At the entrance to the churchyard stands a wrought-iron kissing gate of a type once common in village life, likely fashioned by a long-forgotten local blacksmith. Beyond it rises the tower, dating from the late 13th or early 14th century, with the nave and chancel probably rebuilt around the same time. Though the nave is now lined with impressive Perpendicular windows, closer inspection reveals earlier work: a filled arch in the east end of the south wall, now containing a Decorated window, hints at a lost chapel and suggests that much of the structure predates the fashion for Perpendicular tracery. The chancel, too, carries a thoughtful mixture of styles, pointing to a building gently adapted over time rather than entirely remade.
Inside, St Andrew’s feels every inch a rustic estate church. There are no grand memorials of famous names, such as those found across the fields at East Raynham, yet there is much to hold the attention and an atmosphere shaped by generations who have known this place as the heart of their community.

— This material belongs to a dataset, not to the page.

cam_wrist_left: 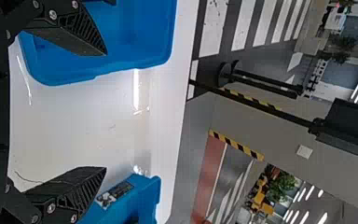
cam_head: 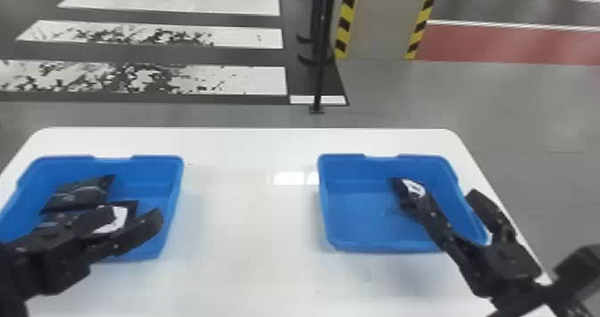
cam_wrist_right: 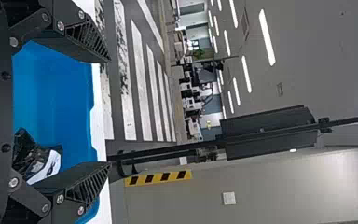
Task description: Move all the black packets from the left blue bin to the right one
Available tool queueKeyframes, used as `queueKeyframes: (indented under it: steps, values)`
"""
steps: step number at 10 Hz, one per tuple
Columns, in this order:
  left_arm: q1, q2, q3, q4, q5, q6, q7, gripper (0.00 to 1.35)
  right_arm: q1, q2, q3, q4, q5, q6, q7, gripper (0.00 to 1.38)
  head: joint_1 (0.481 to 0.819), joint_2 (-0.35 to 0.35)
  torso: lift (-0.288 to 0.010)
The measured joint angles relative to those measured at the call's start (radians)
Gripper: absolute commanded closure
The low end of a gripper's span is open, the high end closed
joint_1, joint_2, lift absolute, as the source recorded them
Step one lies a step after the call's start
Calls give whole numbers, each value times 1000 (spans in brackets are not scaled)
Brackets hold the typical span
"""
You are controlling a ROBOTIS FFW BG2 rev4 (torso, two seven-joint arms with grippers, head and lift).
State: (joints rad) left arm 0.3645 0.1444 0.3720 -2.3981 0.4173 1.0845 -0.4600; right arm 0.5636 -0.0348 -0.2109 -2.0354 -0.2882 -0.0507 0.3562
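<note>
Hanging over the left blue bin [cam_head: 154, 171], the left gripper [cam_head: 134, 218] partly covers a black packet [cam_head: 130, 204] with a white patch [cam_head: 117, 218] in the head view. Just beyond it lies another dark packet [cam_head: 77, 193], its faint pale markings too small for me to read. Across the white table [cam_head: 250, 231], the right gripper [cam_head: 450, 200] is above the right blue bin [cam_head: 357, 218], near a black packet with white on it [cam_head: 397, 185] lying in there.

From the left wrist view, that gripper's two ridged fingers [cam_wrist_left: 81, 32] stand wide apart with nothing between their tips. One bin carries a small black, grey and white label [cam_wrist_left: 116, 193], its print not legible from where I am.

Over in the right wrist view, those fingers [cam_wrist_right: 86, 39] are spread wide too, nothing gripped. The packet below, inside the blue bin, is shiny black with a broad white band [cam_wrist_right: 46, 167]; a dark mark sits on the white, but I couldn't tell you what it says.
</note>
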Motion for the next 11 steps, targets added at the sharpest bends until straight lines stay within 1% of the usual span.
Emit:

The chancel arch is unexpectedly generous for so small a church, and the east window contains unusual mid-19th-century glass, designed in a highly pictorial, painterly style. Both Birkin Haward and the late Geoff Robinson believed it to be almost certainly the work of Charles Clutterbuck.
The art nouveau altar rails are particularly fine, but the most remarkable feature lies beyond them. Set once more upon the altar is the surviving mensa, or altar stone, edged with a dog-tooth pattern and carved perhaps two centuries before the present church was built. Thought by Pevsner to be 12th century — and possibly earlier — it belongs to the very end of the Norman period, if not before. This makes it the oldest surviving mensa in East Anglia, and among the oldest in England. For many years it served, unnoticed, as a step into the chancel, until it was recognised by Munro Cautley and restored to its rightful place in the 1980s.
Quietly significant, deeply rooted, and rich in memory, St Andrew’s continues to offer a place of prayer, reflection, and welcome.
Whoever you are, and whatever brings you to St Andrew’s, South Raynham, you are always welcome.